Support slice_p in Prodigy optimizer #550

dxqbYD · 2024-11-08T14:45:41Z

Support new hyperparameter in Prodigy optimizer that reduces vram usage by about half.

Wait with merge until the prodigyopt package is updated in PyPi.

In this PR I've chosen to enable it by default, while the package maintainers have chosen to disable it by default in order to not change the behaviour.

This is debatable, but I think we can be a bit less careful: We haven't found a case yet in which Prodigy performs worse when this is enabled. In my own tests, in tests by a team of testers on Discord, and in original experiments of the Prodigy paper, repeated by the original authors. Details here: konstmish/prodigy#22

I can disable it by default though if you prefer

Nerogar · 2024-11-08T14:54:12Z

Enabling it by default makes sense. The only concern would be that it will break backups because the optimizer state can't be loaded anymore. But maybe it's worth it to make that breaking change for the huge reduction in memory usage

Arcitec · 2024-11-14T03:45:34Z

I agree that we should default to slice 11. It's an INSANE memory saving. And upstream already verified that the training result with 11 is as good as slice 1. They recommended slice 11 (or any other odd numbers) because it creates a rolling window that never skips the exact same parameters every time.

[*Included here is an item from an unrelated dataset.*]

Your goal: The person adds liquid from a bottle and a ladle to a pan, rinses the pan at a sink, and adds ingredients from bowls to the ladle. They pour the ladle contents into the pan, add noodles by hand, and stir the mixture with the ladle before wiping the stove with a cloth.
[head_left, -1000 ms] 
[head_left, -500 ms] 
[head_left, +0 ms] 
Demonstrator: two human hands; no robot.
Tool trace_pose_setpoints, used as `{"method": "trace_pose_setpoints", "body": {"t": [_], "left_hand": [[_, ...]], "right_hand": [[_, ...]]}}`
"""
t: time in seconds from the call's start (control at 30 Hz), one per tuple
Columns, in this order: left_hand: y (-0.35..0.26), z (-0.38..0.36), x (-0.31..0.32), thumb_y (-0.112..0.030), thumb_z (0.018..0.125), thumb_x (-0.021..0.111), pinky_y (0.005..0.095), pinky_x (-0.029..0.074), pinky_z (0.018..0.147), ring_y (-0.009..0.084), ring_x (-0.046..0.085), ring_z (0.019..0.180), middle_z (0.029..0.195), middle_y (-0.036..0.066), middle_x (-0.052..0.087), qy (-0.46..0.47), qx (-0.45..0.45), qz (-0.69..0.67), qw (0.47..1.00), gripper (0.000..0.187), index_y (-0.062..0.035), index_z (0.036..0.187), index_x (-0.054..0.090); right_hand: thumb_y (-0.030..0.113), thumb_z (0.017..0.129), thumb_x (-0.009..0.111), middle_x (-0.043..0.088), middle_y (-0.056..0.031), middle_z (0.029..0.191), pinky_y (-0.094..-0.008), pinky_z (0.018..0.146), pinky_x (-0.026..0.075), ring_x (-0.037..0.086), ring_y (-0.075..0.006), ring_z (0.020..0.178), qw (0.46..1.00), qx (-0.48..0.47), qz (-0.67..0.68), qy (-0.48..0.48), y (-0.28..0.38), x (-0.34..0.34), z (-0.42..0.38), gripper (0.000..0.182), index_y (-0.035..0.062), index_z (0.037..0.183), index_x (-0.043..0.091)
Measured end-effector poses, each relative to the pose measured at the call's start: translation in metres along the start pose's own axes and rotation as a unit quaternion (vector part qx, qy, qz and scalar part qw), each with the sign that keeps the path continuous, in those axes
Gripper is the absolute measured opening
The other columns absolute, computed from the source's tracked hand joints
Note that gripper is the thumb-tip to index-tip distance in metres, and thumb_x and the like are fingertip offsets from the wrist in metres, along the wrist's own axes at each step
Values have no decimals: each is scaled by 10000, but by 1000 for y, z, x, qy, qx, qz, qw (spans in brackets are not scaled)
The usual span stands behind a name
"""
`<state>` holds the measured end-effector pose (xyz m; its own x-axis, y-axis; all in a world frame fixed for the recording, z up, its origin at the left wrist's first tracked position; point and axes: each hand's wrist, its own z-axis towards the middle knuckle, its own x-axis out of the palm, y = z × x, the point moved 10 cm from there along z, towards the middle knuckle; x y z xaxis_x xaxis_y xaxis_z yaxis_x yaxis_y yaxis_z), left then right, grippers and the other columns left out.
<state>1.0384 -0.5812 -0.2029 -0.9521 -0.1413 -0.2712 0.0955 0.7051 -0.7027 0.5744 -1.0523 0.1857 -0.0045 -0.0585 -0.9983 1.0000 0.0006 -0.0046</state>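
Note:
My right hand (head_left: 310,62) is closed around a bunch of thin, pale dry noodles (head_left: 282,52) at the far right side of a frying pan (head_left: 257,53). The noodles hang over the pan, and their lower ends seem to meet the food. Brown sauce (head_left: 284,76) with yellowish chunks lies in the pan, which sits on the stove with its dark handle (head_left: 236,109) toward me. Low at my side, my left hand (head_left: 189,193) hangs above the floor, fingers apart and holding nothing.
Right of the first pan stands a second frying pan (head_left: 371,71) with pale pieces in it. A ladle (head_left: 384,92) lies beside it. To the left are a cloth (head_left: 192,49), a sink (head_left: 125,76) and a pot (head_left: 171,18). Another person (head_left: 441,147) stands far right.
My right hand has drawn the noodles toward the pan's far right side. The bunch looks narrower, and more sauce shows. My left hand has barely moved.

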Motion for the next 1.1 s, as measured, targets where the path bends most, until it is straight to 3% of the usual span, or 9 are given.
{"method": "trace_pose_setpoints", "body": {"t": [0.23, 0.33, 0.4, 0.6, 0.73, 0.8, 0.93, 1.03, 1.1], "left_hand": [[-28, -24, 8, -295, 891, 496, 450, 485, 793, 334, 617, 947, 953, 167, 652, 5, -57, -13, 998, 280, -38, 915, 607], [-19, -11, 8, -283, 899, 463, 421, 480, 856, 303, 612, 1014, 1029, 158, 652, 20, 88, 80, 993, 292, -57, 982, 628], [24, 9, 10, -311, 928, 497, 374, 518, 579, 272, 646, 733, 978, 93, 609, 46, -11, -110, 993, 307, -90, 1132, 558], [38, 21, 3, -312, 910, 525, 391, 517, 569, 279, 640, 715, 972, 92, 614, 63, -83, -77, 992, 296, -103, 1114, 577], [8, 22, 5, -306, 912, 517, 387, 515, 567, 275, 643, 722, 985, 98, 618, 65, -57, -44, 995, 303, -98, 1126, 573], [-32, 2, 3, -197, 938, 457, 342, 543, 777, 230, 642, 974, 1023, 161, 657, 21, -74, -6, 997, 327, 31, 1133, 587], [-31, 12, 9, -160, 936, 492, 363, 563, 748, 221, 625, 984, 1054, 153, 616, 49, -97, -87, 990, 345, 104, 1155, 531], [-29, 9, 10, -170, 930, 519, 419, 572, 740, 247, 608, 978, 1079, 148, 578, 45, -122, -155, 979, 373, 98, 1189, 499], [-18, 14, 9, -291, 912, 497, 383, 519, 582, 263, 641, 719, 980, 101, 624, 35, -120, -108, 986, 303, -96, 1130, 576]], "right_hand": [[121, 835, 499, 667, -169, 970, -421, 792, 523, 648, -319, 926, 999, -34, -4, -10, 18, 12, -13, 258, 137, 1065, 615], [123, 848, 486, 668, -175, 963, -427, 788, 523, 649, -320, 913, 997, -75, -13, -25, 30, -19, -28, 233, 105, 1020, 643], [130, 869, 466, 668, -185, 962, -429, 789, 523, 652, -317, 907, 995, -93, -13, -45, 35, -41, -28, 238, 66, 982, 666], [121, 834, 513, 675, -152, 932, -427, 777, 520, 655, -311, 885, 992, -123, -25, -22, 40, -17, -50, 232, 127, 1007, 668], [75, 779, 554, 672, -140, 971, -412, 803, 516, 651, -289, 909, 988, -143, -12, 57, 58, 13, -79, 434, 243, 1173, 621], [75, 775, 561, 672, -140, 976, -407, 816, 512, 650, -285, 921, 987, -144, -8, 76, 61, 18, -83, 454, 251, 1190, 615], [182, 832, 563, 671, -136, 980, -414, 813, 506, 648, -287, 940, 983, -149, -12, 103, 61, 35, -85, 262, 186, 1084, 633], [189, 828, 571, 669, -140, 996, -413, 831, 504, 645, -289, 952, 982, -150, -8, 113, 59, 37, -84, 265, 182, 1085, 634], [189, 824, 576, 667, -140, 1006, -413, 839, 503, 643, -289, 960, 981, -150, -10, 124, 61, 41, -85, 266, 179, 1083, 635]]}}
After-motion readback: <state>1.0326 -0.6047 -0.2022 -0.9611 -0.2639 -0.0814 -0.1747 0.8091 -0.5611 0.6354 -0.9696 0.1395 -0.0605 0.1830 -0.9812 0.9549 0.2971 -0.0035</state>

I recommend that we change our tooltip to mention this, and also bring in their improved reasoning from their readme about why 11 is good. Also improved the grammar a bit:

'slice_p': {'title': 'Slice parameters', 'tooltip': 'Reduce memory usage by calculating LR adaptation statistics only for the p-th values of each tensor. For values greater than 1, this is an approximation of standard Prodigy. Value should always be uneven to avoid skipping the same channels every time; 11 is a good trade-off between learning rate estimation and memory efficiency.', 'type': 'int'},

While I was manually merging the new prodigy and this PR to test it, I saw that pytorch_optimizer bundles their own copy of Prodigy btw. O_o

conda_env> find . -iname "*prodigy.py*"
./lib/python3.12/site-packages/prodigyopt/prodigy.py
./lib/python3.12/site-packages/pytorch_optimizer/optimizer/prodigy.py

I actually did a diff and oh boy they've gone crazy rewriting Prodigy in pytorch_optimizer. It's almost unrecognizable. Maybe 30% of the lines of code are the same anymore. Added/removed parameters, different calculations, heh. Makes me curious if any of their changes speeds up the code or fixed bugs, or if they just wanted to act cool by changing every line.

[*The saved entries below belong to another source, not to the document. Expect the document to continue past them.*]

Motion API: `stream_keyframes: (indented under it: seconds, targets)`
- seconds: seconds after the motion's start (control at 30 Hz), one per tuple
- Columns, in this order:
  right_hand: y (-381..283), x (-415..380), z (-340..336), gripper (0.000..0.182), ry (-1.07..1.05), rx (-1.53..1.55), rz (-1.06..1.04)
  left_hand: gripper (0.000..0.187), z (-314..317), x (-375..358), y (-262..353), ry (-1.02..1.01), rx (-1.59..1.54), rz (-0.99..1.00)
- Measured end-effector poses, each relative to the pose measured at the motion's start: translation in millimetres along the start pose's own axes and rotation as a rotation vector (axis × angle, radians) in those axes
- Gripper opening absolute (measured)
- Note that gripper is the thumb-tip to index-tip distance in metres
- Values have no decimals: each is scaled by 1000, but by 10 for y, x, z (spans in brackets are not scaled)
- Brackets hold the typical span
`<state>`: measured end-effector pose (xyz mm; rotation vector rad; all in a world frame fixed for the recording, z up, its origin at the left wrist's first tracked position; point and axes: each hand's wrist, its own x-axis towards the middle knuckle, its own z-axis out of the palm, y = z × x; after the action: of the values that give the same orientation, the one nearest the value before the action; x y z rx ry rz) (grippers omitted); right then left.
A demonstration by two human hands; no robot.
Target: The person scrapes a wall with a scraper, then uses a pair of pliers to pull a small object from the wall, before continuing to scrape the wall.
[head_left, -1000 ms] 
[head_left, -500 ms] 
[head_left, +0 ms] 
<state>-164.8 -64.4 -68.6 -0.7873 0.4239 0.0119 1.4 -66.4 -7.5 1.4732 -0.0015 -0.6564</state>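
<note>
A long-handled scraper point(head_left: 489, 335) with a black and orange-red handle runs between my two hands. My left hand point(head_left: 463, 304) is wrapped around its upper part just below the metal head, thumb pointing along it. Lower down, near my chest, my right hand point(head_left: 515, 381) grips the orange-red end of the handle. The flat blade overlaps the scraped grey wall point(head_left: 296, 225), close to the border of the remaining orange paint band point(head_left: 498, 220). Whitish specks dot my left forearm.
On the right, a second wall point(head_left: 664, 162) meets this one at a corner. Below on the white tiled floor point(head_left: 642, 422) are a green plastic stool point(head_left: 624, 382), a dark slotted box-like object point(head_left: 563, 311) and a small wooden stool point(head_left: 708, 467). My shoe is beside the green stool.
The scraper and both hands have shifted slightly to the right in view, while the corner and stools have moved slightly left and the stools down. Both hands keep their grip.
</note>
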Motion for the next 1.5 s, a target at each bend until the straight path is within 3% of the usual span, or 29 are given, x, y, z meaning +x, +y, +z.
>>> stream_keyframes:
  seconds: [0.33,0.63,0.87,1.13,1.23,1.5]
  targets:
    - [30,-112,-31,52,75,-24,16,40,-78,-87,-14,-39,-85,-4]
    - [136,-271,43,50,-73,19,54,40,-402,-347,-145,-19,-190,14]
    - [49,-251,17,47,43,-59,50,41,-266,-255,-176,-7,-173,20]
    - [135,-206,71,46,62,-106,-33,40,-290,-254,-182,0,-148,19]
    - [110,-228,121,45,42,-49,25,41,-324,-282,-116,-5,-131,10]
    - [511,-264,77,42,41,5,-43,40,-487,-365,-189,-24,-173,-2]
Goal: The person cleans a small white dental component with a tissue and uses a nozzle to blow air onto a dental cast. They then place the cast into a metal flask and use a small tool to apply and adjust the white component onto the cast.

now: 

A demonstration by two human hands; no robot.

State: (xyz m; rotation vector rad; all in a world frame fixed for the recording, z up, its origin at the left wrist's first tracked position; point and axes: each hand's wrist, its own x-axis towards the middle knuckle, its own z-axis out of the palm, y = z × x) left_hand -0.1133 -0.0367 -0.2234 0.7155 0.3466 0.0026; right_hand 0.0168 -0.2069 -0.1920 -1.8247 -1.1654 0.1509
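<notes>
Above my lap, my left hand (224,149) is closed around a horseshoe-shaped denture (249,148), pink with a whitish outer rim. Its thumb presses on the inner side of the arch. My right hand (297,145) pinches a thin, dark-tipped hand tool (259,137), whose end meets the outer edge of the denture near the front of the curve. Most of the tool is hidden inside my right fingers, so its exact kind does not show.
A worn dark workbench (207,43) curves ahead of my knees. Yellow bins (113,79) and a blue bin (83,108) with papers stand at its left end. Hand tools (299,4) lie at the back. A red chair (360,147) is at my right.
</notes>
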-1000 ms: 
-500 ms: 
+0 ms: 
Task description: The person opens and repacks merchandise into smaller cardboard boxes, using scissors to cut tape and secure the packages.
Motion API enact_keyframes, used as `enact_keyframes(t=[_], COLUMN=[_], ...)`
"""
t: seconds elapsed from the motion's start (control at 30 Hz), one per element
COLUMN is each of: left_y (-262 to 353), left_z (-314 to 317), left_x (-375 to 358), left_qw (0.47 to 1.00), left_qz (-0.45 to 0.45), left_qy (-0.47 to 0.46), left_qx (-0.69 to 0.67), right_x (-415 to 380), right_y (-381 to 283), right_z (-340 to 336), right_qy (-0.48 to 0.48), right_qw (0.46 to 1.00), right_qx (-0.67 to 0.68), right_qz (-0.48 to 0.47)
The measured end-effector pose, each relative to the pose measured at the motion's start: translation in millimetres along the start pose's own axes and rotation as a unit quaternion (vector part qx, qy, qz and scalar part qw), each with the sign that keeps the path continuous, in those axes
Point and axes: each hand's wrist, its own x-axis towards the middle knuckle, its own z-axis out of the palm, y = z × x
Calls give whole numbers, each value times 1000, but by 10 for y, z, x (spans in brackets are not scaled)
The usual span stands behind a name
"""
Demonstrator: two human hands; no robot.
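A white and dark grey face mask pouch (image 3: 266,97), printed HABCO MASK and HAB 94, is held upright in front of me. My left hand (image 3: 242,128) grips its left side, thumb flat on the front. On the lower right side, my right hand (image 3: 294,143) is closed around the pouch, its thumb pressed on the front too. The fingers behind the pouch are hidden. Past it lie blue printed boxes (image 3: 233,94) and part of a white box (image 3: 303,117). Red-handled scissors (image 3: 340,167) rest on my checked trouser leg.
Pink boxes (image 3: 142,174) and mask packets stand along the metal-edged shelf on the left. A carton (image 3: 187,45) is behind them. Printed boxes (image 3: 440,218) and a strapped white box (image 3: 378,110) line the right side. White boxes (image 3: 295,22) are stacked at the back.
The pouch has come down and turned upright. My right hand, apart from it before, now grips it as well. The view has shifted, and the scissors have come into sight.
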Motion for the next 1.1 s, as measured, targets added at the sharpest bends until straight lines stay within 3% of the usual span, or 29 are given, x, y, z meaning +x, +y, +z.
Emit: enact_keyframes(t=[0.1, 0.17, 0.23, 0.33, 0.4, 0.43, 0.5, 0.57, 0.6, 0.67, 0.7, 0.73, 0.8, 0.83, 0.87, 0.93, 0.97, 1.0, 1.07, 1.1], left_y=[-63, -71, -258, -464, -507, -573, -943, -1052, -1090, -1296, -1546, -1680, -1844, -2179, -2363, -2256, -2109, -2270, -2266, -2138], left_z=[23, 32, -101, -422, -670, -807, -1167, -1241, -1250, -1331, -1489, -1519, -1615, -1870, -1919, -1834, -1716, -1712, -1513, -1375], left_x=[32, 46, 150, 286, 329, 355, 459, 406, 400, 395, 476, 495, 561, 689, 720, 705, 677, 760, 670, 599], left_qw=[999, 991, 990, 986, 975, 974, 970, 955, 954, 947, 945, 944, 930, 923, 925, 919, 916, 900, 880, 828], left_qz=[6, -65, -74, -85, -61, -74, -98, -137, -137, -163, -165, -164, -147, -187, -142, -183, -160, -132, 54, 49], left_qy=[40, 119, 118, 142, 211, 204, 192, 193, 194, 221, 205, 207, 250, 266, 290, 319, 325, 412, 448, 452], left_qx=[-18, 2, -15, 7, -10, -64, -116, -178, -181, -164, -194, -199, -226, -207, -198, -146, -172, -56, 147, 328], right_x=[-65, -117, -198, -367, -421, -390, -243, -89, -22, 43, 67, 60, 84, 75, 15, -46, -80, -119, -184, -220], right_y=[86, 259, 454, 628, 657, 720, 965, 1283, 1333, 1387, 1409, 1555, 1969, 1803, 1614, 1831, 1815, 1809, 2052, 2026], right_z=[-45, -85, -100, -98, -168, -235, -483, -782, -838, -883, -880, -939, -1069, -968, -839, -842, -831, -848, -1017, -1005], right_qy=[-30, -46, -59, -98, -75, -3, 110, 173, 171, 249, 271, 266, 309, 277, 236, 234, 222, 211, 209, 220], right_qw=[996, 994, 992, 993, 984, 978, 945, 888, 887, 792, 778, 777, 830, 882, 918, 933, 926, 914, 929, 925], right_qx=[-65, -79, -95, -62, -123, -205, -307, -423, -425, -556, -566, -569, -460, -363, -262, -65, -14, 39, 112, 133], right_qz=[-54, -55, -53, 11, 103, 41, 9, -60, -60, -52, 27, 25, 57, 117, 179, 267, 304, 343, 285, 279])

Arcitec · 2024-11-14T05:27:37Z

I have verified this "bleeding edge" config now:

Torch 2.5.1+cu124
Python 3.12 (fresh conda env)
SDXL Juggernaut checkpoint
Offloading 0.3
LoRa (DoHa)
Prodigyopt with their latest master code manually put into the conda_env/lib.
My any() optimization for prodigy (there is an ~~open~~ merged PR on their repo, it's just a small initialization speedup).
Prodigy slice_p=11.
VRAM usage is 10.8 GB of 24 GB. RAM usage is 14.1 GB of 64 GB.
Training went perfectly.
No more libnvrtc errors thanks to the new Torch version. So [Docs]: Documenting CUDA Toolkit installation on Linux #490 is finished.

I didn't need offloading but wanted to test everything at once.

Looking very good.

PS: We can safely bump lib.include.sh to OT_CONDA_USE_PYTHON_VERSION="3.12" if you want to, which will only affect fresh installations, and would be a good idea to prepare us for the future where we will inevitably be using Python 3.11/3.12 features and libraries. I tried it since I saw your readme update about supporting 3.10/11/12, and can confirm that all dependencies exist and training went perfectly on 3.12. Might as well bump it unless you see a reason to keep 3.10 as the default. Python 3.10 updates also end (EOL) in 22 months.

Arcitec · 2024-12-18T10:50:28Z

@Nerogar @dxqbYD I just spotted that Prodigy Optimizer 1.1 is out. So we can merge this and bump the prodigyopt requirement to ==1.1.

pip install prodigyopt
Collecting prodigyopt
  Downloading prodigyopt-1.1-py3-none-any.whl.metadata (4.6 kB)
Downloading prodigyopt-1.1-py3-none-any.whl (7.3 kB)
Installing collected packages: prodigyopt
Successfully installed prodigyopt-1.1

Diff vs their latest master code (nothing important missing from PyPi):

diff -u prodigy.py master/prodigy.py 
--- prodigy.py	2024-12-18 11:45:55.418152077 +0100
+++ master/prodigy.py	2024-12-18 11:46:37.157393027 +0100
@@ -53,7 +53,7 @@
             will attempt to auto-detect this, but if you're using an implementation other
             than PyTorch's builtin version, the auto-detection won't work.
         slice_p (int): Reduce memory usage by calculating LR adaptation statistics on only every 
-            pth entry of each tensor. For values greater than 1 this an an approximation to standard 
+            pth entry of each tensor. For values greater than 1 this is an approximation to standard 
             Prodigy. Values ~11 are reasonable (default 1).
     """
     def __init__(self, params, lr=1.0,

https://pypi.org/project/prodigyopt/#history

But before merge, the current tooltip isn't great.

Arcitec

A more informative tooltip and changing requirements.txt to prodigyopt==1.1 would finish this PR.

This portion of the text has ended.